» **What is required**
In the records below, begin at the line containing "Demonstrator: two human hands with" and end at the line containing "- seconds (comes"; quote every line in that span exactly, including both boundary lines, and no others.

[Entries taken from a collection]
-----

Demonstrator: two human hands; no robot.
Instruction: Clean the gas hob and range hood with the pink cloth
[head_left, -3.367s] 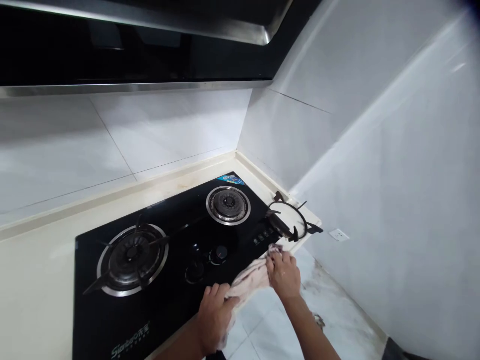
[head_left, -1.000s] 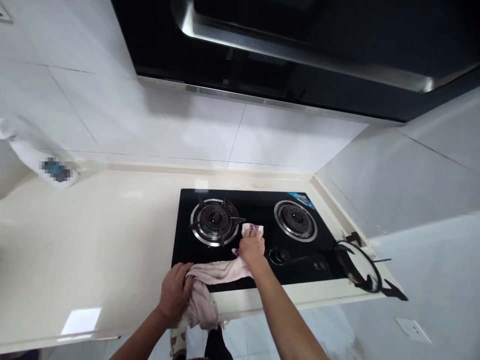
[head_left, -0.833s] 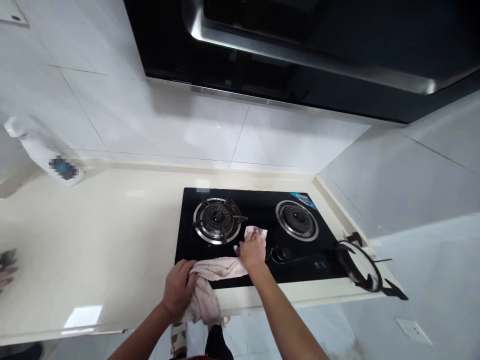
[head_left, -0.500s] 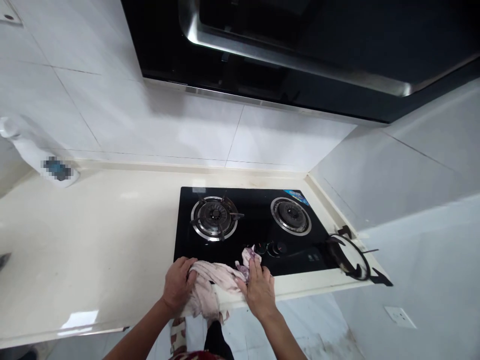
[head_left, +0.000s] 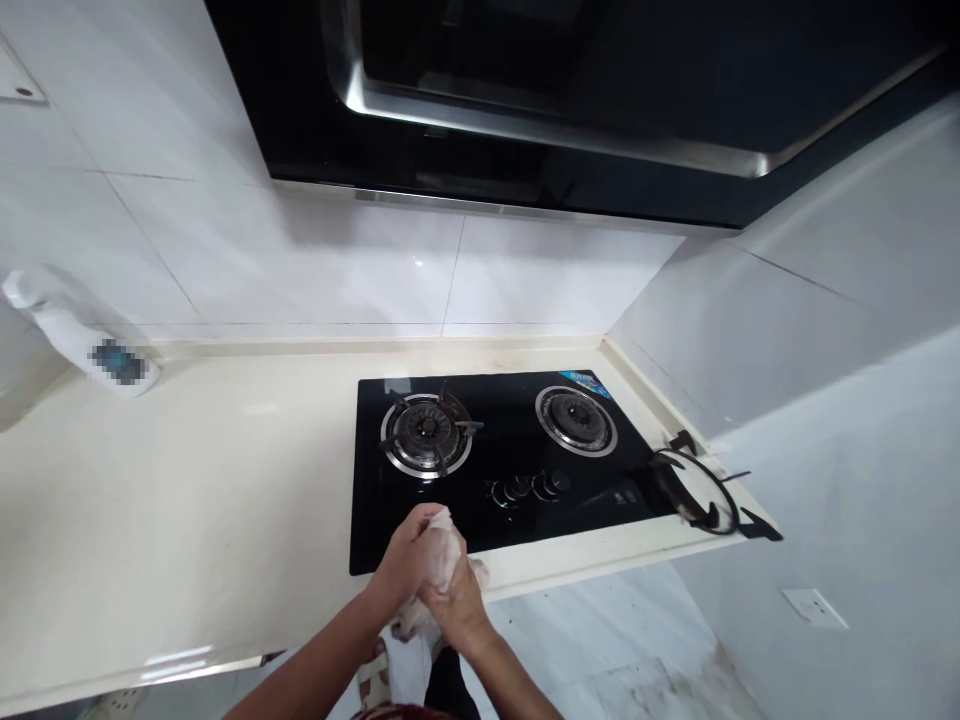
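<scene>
A pale pink cloth (head_left: 442,553) is bunched up between my two hands, above the front edge of the black gas stove (head_left: 502,420). My left hand (head_left: 407,555) is closed on its left side. On the right side my right hand (head_left: 459,600) wraps round it, and part of the cloth hangs below. Just past my hands, two control knobs (head_left: 534,487) sit on the stove's glass top. The left burner (head_left: 427,432) carries its pan support; the right burner (head_left: 576,420) has none on it.
A round black pan support (head_left: 724,490) leans over the counter's right end. One white bottle (head_left: 90,345) stands at the far left of the cream counter (head_left: 210,500). Overhead, a black range hood (head_left: 525,160) juts out from the tiled wall. A wall socket (head_left: 814,608) is low on the right.
Both hands have come together and gathered the cloth, which lay spread along the stove's front edge. My right hand has moved left, away from the knobs. The view has shifted slightly.
</scene>
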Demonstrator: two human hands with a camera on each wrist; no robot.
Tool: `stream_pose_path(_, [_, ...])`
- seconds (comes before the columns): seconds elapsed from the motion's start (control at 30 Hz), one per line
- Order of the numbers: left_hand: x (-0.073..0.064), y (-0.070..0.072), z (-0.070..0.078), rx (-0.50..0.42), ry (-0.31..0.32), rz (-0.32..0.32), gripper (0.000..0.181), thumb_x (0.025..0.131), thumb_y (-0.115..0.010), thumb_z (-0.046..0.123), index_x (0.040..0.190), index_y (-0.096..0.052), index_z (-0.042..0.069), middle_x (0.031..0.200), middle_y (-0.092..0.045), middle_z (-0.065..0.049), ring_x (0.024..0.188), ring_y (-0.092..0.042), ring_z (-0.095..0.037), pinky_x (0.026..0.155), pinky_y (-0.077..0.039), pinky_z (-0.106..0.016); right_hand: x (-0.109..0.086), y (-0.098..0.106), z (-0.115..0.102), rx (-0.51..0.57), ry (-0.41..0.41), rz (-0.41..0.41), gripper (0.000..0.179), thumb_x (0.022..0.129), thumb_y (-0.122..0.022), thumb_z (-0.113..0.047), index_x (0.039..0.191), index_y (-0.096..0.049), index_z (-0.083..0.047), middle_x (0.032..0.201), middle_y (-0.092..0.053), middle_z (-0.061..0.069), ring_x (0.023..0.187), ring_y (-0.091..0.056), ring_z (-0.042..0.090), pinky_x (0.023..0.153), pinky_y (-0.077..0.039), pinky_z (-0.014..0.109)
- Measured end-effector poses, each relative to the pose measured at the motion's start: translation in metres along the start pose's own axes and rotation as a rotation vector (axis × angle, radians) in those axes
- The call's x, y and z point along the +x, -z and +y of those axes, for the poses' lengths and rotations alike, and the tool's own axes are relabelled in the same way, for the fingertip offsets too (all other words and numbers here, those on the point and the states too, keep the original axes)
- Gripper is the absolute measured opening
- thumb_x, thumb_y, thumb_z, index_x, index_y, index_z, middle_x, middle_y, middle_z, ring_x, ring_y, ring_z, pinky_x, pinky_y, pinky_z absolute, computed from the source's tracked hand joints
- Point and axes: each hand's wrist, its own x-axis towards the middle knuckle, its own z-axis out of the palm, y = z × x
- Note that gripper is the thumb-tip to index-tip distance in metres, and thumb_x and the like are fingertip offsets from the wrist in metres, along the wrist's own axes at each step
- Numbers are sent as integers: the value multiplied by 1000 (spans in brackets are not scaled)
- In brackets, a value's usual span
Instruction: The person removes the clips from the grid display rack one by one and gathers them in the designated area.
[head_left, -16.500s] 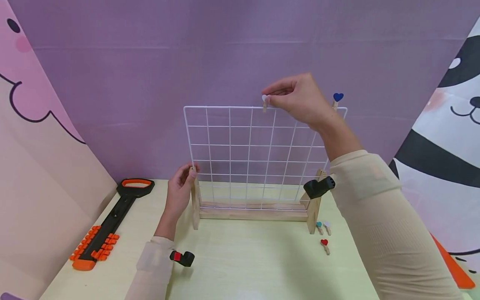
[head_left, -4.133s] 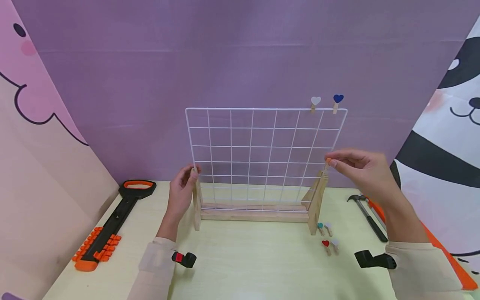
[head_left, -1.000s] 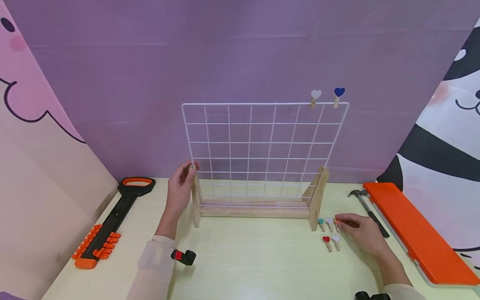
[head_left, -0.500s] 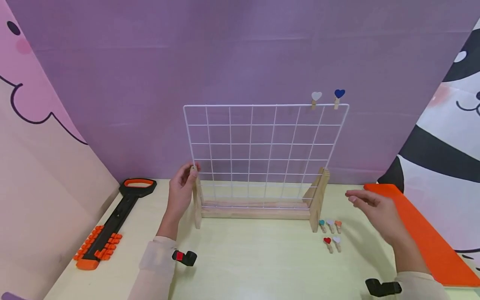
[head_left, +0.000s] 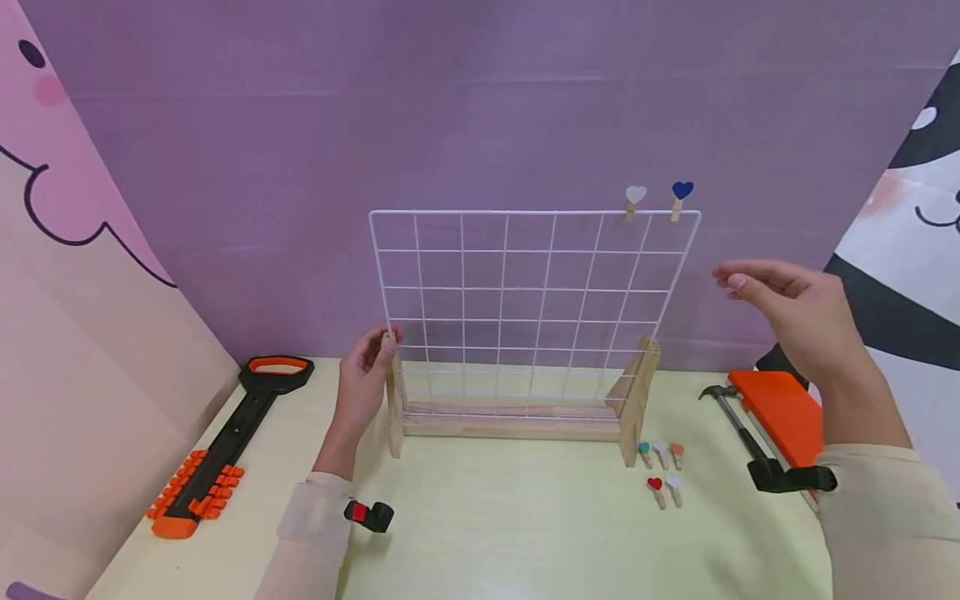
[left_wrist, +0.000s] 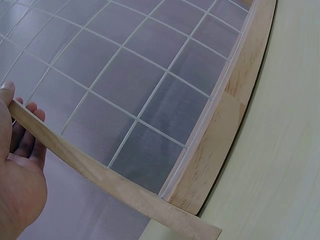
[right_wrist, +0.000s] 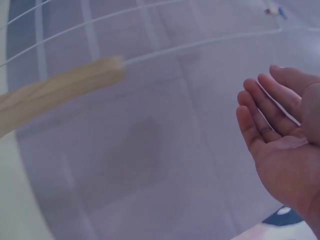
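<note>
A white wire grid (head_left: 528, 289) stands upright in a wooden stand (head_left: 510, 427). My left hand (head_left: 362, 379) pinches the top of the stand's left post (left_wrist: 90, 162) between thumb and fingers. To the right of the grid, my right hand (head_left: 806, 321) is raised with relaxed fingers; the right wrist view shows its palm with nothing in it. A blue heart clothespin (head_left: 682, 192) and a white heart clothespin (head_left: 635, 196) are clipped on the grid's top bar, near its right corner. Several more heart clothespins lie by the right post, among them an orange one (head_left: 677, 452) and a red one (head_left: 656, 485).
A black and orange handsaw (head_left: 238, 429) lies at the left with orange clips along it. At the right are a hammer (head_left: 738, 421) and a flat orange case (head_left: 783, 412), partly covered by my right arm. A purple backdrop (head_left: 480, 125) hangs behind the grid.
The white clothespin went from mid-bar to beside the blue one. My right hand took the orange clothespin from the right post, laid it among the others, let go and rose. My left hand stayed.
</note>
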Motion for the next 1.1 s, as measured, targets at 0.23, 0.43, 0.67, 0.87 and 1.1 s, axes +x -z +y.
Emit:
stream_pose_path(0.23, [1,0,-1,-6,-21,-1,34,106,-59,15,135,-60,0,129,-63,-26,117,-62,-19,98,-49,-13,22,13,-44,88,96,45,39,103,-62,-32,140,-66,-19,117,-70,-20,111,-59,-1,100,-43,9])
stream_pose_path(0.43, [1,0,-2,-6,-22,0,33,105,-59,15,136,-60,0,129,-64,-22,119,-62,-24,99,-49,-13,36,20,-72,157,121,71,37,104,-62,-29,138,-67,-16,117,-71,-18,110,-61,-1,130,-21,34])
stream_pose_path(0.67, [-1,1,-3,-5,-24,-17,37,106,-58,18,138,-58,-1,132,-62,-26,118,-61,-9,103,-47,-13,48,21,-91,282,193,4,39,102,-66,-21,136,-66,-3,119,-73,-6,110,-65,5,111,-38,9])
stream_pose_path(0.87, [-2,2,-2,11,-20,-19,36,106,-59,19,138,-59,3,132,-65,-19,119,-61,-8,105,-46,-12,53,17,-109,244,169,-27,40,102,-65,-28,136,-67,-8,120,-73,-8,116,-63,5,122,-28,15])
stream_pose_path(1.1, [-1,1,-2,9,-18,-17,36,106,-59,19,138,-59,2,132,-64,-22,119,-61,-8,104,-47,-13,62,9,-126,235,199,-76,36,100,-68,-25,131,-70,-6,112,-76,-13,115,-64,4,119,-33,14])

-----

» **Result of the task**
Demonstrator: two human hands with a camera on each wrist; no robot.
Tool: `stream_pose_path(_, [_, ...])`
- seconds (comes before the columns): seconds elapsed from the motion's start (control at 30 Hz), one per line

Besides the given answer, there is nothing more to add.